Stephens recently reached out and reconnected with Davis and White in the hopes of helping the struggling family. He said he hopes to raise money to help White move into a handicap-accessible home and for a wheelchair-lift vehicle, so Davis can have a life outside of home and school.
“The only income they have is from her Social Security,” Stephens said. “He can’t work, of course, because his only job is taking care of her… Her life was almost cut short, but she’s been given a second chance.
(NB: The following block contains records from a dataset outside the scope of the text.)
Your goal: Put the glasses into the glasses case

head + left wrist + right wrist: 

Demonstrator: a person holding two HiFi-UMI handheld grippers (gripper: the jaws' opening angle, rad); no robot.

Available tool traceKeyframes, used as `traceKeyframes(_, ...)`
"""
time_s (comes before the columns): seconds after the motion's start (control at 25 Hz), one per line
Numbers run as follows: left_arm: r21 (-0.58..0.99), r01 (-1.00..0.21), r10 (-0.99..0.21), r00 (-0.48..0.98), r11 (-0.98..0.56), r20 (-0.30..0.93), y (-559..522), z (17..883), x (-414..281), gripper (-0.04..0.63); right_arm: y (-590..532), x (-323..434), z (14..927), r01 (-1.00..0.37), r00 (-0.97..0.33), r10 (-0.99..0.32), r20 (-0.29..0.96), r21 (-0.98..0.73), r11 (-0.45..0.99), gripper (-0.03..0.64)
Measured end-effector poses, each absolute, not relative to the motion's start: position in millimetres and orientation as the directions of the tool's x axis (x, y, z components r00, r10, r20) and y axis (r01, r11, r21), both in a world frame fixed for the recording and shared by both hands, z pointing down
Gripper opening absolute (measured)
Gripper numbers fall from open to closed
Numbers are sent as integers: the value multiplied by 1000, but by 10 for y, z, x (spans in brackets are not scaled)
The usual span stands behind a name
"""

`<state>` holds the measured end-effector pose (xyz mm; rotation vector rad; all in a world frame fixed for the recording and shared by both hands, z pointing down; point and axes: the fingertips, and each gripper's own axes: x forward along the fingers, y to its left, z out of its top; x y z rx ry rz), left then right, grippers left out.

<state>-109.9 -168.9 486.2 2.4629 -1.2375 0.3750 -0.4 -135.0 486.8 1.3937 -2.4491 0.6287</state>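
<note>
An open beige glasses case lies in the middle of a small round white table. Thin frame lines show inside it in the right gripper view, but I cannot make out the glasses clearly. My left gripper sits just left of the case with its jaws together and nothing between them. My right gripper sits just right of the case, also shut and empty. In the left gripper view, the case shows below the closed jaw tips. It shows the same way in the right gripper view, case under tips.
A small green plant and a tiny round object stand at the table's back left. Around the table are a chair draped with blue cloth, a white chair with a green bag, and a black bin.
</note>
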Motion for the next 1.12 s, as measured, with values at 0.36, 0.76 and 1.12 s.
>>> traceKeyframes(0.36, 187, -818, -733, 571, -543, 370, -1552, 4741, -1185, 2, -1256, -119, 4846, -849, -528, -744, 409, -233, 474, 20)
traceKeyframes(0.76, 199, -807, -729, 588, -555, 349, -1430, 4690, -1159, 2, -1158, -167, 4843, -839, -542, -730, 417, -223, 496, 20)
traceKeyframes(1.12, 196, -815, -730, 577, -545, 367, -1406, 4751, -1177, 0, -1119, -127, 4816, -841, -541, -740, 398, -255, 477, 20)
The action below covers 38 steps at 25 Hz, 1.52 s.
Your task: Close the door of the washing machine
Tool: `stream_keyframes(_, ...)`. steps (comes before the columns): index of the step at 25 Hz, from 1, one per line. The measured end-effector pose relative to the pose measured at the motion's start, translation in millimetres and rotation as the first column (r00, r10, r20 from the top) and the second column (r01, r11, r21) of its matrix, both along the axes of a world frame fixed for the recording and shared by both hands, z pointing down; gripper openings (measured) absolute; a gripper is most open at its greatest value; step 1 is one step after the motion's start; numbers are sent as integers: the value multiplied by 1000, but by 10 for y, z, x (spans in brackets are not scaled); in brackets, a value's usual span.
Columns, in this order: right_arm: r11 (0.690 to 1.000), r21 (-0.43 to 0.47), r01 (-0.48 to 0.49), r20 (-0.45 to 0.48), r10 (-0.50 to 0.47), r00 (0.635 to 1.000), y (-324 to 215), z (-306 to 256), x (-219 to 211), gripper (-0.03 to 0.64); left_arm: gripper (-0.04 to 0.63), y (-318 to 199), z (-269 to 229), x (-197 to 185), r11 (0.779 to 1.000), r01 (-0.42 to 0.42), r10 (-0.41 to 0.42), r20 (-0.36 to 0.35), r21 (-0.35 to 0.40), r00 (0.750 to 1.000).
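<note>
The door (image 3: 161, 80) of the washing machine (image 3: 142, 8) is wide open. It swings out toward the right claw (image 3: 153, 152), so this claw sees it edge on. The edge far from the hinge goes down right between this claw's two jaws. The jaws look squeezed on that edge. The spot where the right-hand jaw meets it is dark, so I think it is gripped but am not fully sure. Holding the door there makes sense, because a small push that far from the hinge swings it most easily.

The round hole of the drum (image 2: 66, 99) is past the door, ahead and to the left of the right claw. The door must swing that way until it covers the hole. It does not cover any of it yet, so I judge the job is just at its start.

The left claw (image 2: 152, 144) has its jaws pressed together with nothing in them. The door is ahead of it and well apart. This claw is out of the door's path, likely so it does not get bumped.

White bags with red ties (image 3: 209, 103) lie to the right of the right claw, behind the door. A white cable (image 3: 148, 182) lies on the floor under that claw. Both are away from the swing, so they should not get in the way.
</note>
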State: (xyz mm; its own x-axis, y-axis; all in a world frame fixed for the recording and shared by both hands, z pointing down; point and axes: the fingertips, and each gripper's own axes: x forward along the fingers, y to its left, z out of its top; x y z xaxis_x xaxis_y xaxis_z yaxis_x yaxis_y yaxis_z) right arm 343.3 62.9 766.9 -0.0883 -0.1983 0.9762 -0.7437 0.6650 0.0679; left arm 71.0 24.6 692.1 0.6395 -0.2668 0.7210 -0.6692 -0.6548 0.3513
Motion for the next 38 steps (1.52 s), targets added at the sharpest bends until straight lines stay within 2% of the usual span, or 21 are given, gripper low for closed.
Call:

Hopefully, people will see this and open their hearts to give.”
White admits their tiny home on the city’s west side near the Southfield Freeway is no longer large enough for the two of them. It’s hard for Davis to get around the house in her wheelchair, so she’s usually confined to her bedroom or their living room.
White laments the fact that he hasn’t been able to take her to events like the annual fireworks celebration downtown, which he thinks every teen should experience. Even simple tasks such as bathing Davis are arduous because he’s unable to get her in the bathroom.
Davis is picked up every day by a special bus that drops her off at school and back at home at the end of the day. White can’t afford to buy a car, so it’s hard for him to get around.
White also admits there have been one too many days when he has struggled to pay bills and put a hot meal on the table.  “Keifer is so selfless,” White said. “He knew my struggle without knowing my struggle. I’m funny about asking for stuff because people look down on you. But if God spoke to this young man, who am I to turn him down? There were a whole lot of times where I wanted to give up, but I have to keep going.”
For Davis, no material item can replace the love and support her father gives her.  “Thank you for all the things you do and keeping me inspired,” she told him, as she pulled him closer for a hug. “Thanks to you and the Lord, I’m here. I love you so much.”
“I love you, too,” White responded.  “See, I’m hopeful. It’s a wait-and-see thing, but she can snap out of this one day. Either way, I’m in it till the end.”